Софыдж снова смутился. Крыть ему явно было нечем.

До меня, наконец, дошло: ситуация та же, что и в начале XXI века. Как если бы в заштатный городишко инкогнито приехал Рональдо, а его узнали. Все бы сбежались просить автограф. Скучно в глухой провинции людям. А тут такой инфоповод! Даже если Рональдо ненастоящий.

— Я, чтобы конфуза избежать, на всякий случай объявил, что среди нас — англичанин. Теперь народ просит, чтобы вы оба людям показались. Они же живого англичанина в глаза не видели. И деды их, и отцы… Для них такая встреча — на всю зиму хватит, о чем говорить. Так что, мистер Спенсер, и ты, Софыдж, выходите во двор. Уважьте общество!

— Считаю своим долгом поддержать честь Юниона Джека! — пафосно согласился Эдмонд, вдохновлённый важностью момента. Казалось, будь у него этот самый британский флаг, он торжественно вынес бы его, чтобы водрузить на покосившийся плетень! Как американцы на Луну…

Дворяне-убыхи из нашей группы недоуменно переглянулись, когда я перевел слова англичанина. Кто этот таинственный Джек? Этот вопрос застыл в их глазах. Я не стал объяснять, потому что еле сдерживался, чтобы не заржать в полный голос.

Эдмонд и проводник вышли во двор. Крики усилились до максимума. Мы потянулись следом, купаясь в лучах чужой славы. Но рук от кинжалов не отводили. Ждали, пока хозяин, не скрывавший своей досады и смущения перед гостями, принесет нам оружие.

Спенсер не понимал, как себя вести. По-моему, до него, наконец, дошло, что он играл роль бородатой женщины из бродячего цирка. Стоял и улыбался, периодически принимая похлопывания по плечу. Хорошо хоть дело не дошло до вручения почетным гостям местной сувенирки и цветочных гирлянд.

А Софыдж поглядывал на англичанина с легкой обидой, будто он незаслуженно отнял у него кусочек счастья…

… Выехали из-за всей этой кутерьмы позже запланированного. Поэтому поспешали без остановок на передых. Наш ждала встреча с карачаевской принцессой.

К обеду достигли долины Фандра, которую разделяла надвое стремительная горная река. Проезжая мимо перекатов и порогов, нельзя было не восхититься местной красотой — голубой прозрачной водой, образующей тихие заводи после прорыва через каменные кряжи и падения с приличной высоты, мягкими обводами холмов с альпийской травой, белой отарой на высоком косогоре и снежными вершинами гор, до которых оставалась пара дней пути…

Княжна, помолвленная невеста сына Гассан-бея, была не менее прекрасна в своей ярко-красной накидке с золотым кружевом и высокой конусообразной шляпе, прикрытой платком — знака, что за нее уплачен калым. У ее служанок были высокие цилиндрические шляпы, украшенные серебряным позументом. В остальном их наряды были схожи, как и оружие за поясами.

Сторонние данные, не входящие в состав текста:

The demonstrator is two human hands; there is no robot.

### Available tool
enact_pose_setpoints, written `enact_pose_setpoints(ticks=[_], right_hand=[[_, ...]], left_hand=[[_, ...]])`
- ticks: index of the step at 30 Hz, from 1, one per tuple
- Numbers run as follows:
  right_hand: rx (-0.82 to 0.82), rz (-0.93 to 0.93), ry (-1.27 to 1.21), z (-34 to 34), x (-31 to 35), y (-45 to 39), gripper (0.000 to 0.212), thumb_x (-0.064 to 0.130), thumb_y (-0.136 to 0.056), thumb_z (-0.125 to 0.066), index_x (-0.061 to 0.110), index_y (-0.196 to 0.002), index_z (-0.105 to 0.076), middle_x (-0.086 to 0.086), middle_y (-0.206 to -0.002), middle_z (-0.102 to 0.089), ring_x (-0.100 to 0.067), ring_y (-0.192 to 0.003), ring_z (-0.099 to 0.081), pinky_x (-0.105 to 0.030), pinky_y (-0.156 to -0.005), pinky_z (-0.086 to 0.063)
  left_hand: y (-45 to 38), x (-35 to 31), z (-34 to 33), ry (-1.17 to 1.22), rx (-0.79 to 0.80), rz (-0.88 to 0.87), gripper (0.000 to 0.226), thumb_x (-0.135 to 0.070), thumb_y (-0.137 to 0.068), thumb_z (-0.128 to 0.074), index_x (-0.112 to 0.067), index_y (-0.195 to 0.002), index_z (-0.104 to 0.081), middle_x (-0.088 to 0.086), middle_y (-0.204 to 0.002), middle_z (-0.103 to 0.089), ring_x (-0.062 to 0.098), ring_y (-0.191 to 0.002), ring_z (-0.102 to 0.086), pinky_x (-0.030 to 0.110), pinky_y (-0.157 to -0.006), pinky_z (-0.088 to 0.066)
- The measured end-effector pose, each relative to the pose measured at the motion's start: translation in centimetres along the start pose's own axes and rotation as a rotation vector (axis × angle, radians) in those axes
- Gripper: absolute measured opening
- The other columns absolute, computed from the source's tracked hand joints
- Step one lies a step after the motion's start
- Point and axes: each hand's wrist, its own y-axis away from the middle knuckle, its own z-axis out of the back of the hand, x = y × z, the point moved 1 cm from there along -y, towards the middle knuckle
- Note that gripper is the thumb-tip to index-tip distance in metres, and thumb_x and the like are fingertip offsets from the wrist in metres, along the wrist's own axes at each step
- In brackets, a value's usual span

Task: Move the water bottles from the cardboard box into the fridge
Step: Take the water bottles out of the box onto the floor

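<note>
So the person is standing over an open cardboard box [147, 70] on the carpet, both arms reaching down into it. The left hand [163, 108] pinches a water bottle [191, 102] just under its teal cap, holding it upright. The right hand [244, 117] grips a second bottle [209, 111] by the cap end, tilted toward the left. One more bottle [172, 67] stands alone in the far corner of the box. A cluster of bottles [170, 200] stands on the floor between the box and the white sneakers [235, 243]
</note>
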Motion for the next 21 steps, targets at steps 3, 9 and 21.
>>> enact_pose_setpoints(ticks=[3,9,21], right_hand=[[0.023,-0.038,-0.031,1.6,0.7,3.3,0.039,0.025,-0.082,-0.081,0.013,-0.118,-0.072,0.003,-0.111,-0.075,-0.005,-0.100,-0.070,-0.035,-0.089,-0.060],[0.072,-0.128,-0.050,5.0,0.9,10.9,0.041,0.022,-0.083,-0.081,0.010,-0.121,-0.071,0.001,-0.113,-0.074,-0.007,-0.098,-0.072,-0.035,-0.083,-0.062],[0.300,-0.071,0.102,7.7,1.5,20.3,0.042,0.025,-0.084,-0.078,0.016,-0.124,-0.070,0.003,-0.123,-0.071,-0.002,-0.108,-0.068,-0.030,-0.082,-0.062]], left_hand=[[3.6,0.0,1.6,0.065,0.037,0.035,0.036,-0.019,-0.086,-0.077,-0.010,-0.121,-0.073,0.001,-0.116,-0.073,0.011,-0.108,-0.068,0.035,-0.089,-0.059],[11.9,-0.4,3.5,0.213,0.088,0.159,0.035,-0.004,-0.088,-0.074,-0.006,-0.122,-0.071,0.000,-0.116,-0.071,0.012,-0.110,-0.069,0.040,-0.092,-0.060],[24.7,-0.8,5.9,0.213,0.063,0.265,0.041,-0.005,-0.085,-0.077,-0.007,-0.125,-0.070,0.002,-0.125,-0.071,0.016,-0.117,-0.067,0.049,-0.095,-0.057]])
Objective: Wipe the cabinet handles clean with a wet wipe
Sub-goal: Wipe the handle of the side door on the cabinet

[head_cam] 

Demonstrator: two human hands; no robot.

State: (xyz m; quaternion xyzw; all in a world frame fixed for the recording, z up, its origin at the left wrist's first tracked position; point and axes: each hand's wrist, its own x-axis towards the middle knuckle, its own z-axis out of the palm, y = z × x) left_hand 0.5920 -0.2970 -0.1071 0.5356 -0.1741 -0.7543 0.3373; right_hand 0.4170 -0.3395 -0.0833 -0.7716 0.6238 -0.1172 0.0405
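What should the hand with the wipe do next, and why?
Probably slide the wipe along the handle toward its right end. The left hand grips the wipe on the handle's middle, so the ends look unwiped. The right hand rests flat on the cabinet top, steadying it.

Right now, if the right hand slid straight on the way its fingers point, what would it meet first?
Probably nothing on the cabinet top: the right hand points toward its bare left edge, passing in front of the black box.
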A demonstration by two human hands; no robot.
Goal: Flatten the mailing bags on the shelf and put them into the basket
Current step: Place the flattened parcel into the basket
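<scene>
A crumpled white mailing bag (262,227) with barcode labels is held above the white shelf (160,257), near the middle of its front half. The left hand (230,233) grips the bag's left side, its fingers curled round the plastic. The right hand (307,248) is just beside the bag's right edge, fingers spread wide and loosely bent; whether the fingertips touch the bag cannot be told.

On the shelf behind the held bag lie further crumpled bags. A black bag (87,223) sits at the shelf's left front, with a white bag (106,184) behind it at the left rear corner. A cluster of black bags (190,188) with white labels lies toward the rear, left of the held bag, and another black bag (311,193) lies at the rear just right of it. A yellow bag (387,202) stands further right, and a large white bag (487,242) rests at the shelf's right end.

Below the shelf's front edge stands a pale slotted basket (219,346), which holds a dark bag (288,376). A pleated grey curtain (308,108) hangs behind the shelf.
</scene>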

Да-да, дамы были вооружены кинжалами и пистолетами, несмотря на сильный эскорт из двадцати воинов. Видимо, слишком заметна была эта группа на зеленых склонах из-за огромного красного с золотой вышивкой черпака на лошади княжны, свисавшего почти до земли. Их ждало черкесское Причерноморье — земля вечной войны, суровых нравов и людей, для которых разбой был смыслом жизни. Где, если привлекаешь внимание, будь готов за это ответить.

Мы со Спенсером остановились в стороне, чтобы не мешать церемонии встречи. Там было на что посмотреть. Перед нами был разыгран настоящий спектакль в стиле рыцарских романов.

Курчок-Али проявил себя как любезный и галантный кавалер. Сперва он подъехал осторожным шагом к княжне, изо всех сил изображая предупредительность и стремление не напугать ее лошадь. Вряд ли, подобное было возможно, но юный князь — изобразил.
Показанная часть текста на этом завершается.